**Try it**
Starting from the line in which "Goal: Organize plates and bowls" appears, output every line down to the last line of the data below, exactly and without anything more.

**Data provided**
⁂
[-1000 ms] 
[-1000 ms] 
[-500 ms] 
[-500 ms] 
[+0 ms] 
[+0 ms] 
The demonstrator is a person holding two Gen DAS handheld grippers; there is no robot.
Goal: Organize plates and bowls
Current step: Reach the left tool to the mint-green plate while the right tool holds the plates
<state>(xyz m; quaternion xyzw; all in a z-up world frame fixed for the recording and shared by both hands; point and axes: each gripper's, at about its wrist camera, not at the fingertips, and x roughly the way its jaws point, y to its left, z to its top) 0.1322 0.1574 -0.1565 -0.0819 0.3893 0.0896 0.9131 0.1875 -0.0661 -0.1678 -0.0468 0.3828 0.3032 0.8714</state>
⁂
**Output for this task**
Goal: Organize plates and bowls
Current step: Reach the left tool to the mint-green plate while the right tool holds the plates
<state>(xyz m; quaternion xyzw; all in a z-up world frame fixed for the recording and shared by both hands; point and axes: each gripper's, at about its wrist camera, not at the fingertips, and x roughly the way its jaws point, y to its left, z to its top) 0.1322 0.1574 -0.1565 -0.0819 0.3893 0.0896 0.9131 0.1875 -0.0661 -0.1678 -0.0468 0.3828 0.3032 0.8714</state>

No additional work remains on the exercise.